Mackenzie Oil Co. v. Omar Oil & Gas Co.

120 A. 852, 14 Del. Ch. 36, 1923 Del. Ch. LEXIS 19
CourtCourt of Chancery of Delaware
DecidedMay 2, 1923
StatusPublished
Cited by25 cases

This text of 120 A. 852 (Mackenzie Oil Co. v. Omar Oil & Gas Co.) is published on Counsel Stack Legal Research, covering Court of Chancery of Delaware primary law. Counsel Stack provides free access to over 12 million legal documents including statutes, case law, regulations, and constitutions.

Bluebook
Mackenzie Oil Co. v. Omar Oil & Gas Co., 120 A. 852, 14 Del. Ch. 36, 1923 Del. Ch. LEXIS 19 (Del. Ct. App. 1923).

Opinion

The Chancellor.

Where a bill is filed by one who desscribes himself as a creditor, under Section 3883 of the Revised Code of 1915, against an alleged insolvent corporation of this State, and the answer denies that the complainant is in fact a creditor, may the Chancellor proceed to hear and determine the question of the complainant’s status as a creditor in accordance with usual equity procedure, the alleged creditor never having established his claim by a judgment at law, and the defendant demanding a right to a trial by jury?

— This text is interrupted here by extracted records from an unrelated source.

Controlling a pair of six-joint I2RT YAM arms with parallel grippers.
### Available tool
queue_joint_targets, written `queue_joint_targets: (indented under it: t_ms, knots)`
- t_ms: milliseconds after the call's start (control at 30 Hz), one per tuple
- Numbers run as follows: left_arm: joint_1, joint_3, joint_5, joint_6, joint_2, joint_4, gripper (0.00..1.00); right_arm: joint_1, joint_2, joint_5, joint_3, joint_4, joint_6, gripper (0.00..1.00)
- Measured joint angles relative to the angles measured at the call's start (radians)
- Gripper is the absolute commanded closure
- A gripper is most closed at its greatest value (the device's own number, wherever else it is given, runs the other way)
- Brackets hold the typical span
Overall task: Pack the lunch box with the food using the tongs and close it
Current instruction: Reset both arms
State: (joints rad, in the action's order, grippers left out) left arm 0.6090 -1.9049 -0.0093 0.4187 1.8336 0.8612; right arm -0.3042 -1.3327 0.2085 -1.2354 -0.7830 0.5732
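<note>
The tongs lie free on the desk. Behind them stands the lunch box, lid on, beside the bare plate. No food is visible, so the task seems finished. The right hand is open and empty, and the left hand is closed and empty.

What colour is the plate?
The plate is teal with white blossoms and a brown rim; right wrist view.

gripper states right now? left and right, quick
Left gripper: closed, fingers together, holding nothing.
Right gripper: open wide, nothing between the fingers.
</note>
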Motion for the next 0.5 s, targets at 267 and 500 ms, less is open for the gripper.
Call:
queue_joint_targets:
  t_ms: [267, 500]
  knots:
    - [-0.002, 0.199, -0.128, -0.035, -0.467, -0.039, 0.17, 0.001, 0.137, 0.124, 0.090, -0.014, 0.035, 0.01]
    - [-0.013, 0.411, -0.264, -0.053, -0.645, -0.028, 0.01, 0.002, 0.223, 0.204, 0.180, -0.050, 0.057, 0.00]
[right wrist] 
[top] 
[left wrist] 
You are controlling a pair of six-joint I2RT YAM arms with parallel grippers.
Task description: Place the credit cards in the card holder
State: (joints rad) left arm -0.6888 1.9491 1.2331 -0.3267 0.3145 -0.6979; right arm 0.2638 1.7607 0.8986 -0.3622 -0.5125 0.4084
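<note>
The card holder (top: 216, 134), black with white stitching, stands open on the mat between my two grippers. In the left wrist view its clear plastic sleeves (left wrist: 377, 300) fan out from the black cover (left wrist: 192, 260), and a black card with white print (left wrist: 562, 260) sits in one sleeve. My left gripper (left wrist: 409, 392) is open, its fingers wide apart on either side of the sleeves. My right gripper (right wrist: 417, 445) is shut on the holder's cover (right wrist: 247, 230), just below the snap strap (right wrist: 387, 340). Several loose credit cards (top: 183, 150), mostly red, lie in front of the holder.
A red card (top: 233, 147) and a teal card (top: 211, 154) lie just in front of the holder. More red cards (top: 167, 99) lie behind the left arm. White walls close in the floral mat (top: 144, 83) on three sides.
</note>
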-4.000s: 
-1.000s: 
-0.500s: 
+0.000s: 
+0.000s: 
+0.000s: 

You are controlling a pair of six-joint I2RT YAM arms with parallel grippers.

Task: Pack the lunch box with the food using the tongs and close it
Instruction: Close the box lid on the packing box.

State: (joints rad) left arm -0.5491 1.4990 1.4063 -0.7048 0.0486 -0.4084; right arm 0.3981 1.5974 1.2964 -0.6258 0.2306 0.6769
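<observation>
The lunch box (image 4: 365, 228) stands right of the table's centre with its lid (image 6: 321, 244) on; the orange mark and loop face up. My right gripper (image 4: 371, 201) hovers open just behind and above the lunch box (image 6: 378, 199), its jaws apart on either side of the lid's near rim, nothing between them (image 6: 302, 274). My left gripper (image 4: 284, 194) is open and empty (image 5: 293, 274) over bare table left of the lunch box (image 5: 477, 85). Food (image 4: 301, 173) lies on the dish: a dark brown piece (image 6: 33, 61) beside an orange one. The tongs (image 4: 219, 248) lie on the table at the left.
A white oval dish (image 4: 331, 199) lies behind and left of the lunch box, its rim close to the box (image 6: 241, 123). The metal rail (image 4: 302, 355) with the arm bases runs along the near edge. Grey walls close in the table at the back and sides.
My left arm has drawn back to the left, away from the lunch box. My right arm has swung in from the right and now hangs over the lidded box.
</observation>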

In Sill v. Ky. Coal & Timber Development Co., 11 Del. Ch. 93,100, 97 Atl. 617, which was a bill for a receiver under the section [39]*39of the Code above referred to, the Chancellor said that it was not necessary that the complainant be a judgment creditor. The defendant seeks to remove the opinion of the Chancellor in that case as a precedent here by pointing out that in that case the matter was before the court on a motion to dismiss the bill, and, though an answer had been filed, yet the defendant does not appear to have relied in its answer upon its right to a trial before a jury of the question of the complainant’s legal status as a creditor. Yet the report discloses that the defendant’s motion to dismiss was, among other reasons, based on the ground that the complainant was not a judgment creditor. In effect, therefore, the defendant did rely on its supposed constitutional right to a trial before a jury of the question of whether it owed anything to the complainant because of the alleged claim.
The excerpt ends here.